Mint Plaza, EPA National Award for Smart Growth Achievement, Civic Places
U.S. Environmental Protection Agency
January 2010, EPA ADMINISTRATOR LISA P. JACKSON
As many municipalities struggle with limited resources to improve and maintain the public realm, a local developer, working with the city and county of San Francisco, successfully transformed Jessie Street, a neglected city-owned alleyway, into Mint Plaza, a neighborhood public space.
Since its completion in 2008, Mint Plaza has become a model of adaptive public space design and a successful example of converting an automobile focused and previously unsafe alleyway into pedestrian-only civic space. As a result, Mint Plaza now supports various public gatherings–from a weekly farmers’ market to a seasonal “People in Plazas” event with free music and dance performances–and enhances the neighborhood’s public image.
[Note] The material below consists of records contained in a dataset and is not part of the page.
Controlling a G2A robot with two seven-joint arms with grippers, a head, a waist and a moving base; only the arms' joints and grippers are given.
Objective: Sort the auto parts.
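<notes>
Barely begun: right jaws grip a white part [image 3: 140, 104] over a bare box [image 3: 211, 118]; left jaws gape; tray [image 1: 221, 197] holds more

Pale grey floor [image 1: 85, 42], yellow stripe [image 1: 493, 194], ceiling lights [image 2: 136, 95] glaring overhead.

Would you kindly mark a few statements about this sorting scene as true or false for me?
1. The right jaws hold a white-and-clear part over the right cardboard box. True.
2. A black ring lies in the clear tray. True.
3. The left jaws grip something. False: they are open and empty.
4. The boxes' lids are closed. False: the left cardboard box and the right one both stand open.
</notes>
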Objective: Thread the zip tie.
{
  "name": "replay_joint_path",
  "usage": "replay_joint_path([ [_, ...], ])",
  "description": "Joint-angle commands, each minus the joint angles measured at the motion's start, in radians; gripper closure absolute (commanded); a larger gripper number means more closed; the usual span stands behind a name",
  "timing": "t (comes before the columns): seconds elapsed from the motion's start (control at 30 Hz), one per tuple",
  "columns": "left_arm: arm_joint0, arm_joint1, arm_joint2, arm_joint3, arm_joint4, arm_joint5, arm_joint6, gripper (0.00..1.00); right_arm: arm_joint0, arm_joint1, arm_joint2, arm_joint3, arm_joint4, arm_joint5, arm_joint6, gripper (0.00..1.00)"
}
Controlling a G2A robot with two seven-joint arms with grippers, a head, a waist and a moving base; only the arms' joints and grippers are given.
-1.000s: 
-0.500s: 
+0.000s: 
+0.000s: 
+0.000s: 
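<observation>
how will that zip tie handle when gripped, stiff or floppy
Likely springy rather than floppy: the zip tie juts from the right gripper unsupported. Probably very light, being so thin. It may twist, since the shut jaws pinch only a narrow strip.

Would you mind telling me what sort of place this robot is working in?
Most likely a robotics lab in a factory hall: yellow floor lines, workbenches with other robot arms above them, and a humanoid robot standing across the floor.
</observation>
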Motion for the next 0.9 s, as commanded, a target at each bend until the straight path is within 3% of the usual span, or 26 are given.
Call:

Several nationally registered historic warehouses and a decommissioned U.S. Mint building frame the 18,000-square-foot plaza, creating an intimately scaled outdoor “public living room.” The transformation of Jessie Street has attracted substantial new private investment into the surrounding neighborhood, including four locally owned restaurants and cafes as well as the renovation of the nearby San Francisco Chronicle newspaper’s former headquarters. Three regional public transportation systems, including two rail systems, are a two-minute walk from the plaza, which has helped attract residents and businesses.
The project also exemplifies a successful private-public partnership that required minimal public investment–city funds comprised only $150,000 of the project’s $3.2 million capital budget. The developer, Martin Building Company, created a Community Facilities District that levied a 30-year special property tax on certain properties to provide the up-front funds 13 for the design and construction of the project through tax-exempt bonds. The developer also formed a non-profit organization, Friends of Mint Plaza, to raise funds to manage ongoing maintenance and programming on the plaza.
The plaza is a model for using sustainable design principles in dense urban areas that require substantial amounts of paved surfaces. The plaza’s shifting planes direct rainwater into treatment gardens and an underground infiltration basin, reducing runoff and helping to protect San Francisco Bay. This system is a low-tech, easily reproducible design and is the first instance of fully integrating an environmentally responsible design of this scale in a San Francisco public open space. The San Francisco Public Utilities Commission now uses this system as a model for other projects.
The plaza has been a catalyst for improvements in the neighborhood and greater city. As the surrounding neighborhood adds more residences and businesses, the design’s simplicity will ensure that the plaza can adapt to new activities and a changing downtown.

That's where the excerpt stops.